**What is being asked**
Repeat the span of the entries below that starts at the line with "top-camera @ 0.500" and ends at the line with "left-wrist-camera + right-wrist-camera", nothing more. Skip the pictures.

Records from a data source
━━━━━━━━

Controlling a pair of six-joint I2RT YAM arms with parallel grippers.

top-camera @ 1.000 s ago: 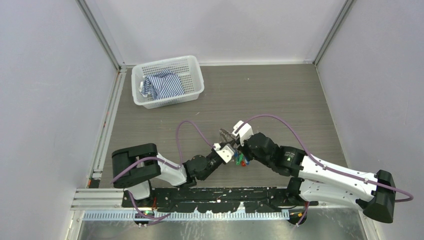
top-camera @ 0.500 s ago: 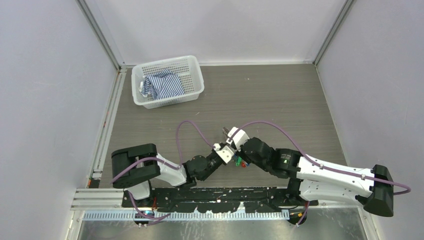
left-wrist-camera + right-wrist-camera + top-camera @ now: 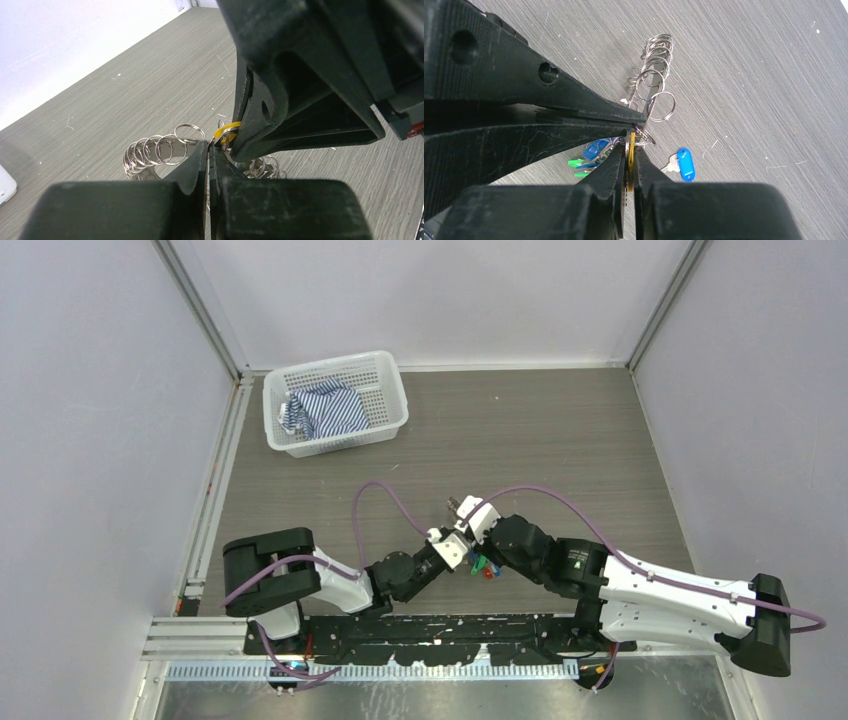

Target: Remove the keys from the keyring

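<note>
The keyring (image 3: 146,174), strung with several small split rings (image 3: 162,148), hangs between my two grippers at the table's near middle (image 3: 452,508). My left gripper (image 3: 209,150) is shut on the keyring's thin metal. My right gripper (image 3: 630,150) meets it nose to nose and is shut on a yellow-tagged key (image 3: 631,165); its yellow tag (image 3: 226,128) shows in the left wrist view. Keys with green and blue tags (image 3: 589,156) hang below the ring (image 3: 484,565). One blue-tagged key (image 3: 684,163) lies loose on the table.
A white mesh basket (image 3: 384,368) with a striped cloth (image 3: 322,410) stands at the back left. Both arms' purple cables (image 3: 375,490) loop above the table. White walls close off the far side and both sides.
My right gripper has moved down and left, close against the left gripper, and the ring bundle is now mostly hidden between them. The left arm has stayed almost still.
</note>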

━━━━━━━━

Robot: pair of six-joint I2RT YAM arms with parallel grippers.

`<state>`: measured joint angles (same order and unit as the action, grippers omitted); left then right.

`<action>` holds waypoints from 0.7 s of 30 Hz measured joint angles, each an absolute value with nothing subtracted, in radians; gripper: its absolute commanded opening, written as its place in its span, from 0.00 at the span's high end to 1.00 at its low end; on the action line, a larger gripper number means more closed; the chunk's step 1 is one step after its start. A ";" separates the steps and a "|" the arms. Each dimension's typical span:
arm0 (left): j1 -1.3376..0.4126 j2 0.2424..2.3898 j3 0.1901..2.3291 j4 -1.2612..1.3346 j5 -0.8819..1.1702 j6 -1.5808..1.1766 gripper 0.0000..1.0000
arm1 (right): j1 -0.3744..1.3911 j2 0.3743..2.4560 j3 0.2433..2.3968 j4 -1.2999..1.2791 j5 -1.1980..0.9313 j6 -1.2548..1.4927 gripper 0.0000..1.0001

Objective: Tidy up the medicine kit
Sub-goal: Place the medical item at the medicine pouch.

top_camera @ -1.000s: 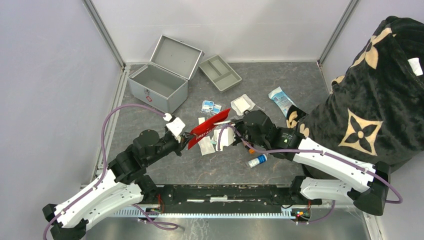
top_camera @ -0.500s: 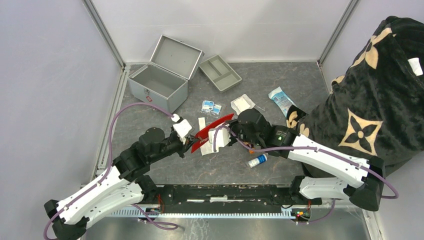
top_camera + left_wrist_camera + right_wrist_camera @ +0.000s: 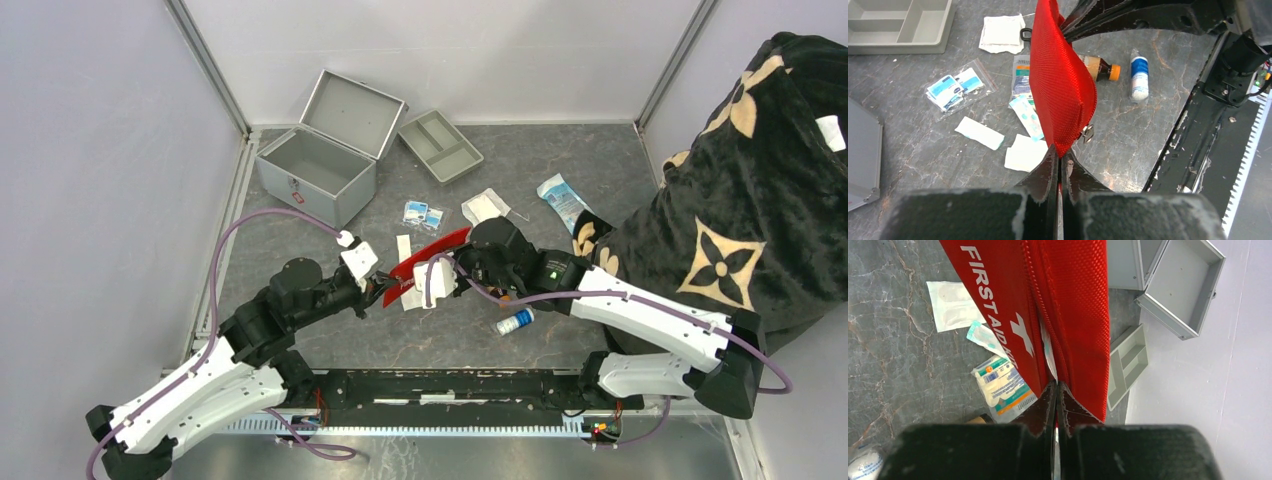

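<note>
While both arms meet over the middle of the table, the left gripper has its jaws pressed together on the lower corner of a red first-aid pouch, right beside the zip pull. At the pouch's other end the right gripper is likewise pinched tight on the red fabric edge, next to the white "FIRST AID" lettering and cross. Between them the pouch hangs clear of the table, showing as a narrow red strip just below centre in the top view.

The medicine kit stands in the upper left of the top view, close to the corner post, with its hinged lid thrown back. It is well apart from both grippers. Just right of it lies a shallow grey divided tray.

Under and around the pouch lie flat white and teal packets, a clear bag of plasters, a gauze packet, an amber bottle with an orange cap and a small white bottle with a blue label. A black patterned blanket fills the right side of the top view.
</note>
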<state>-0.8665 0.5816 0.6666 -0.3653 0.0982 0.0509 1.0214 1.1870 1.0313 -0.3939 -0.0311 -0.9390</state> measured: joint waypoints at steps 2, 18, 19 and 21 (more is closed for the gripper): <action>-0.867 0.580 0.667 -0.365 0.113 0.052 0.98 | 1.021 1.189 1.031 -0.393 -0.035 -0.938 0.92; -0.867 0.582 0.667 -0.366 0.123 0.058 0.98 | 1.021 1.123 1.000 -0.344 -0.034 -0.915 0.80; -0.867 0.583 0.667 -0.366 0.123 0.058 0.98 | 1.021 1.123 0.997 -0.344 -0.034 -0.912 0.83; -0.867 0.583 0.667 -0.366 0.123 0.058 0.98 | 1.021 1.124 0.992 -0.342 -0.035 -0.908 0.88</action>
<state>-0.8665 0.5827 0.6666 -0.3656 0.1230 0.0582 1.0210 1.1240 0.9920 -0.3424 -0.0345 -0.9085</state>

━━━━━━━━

**Final answer**
top-camera @ 0.500 s ago: 
left-wrist-camera + right-wrist-camera + top-camera @ now: 

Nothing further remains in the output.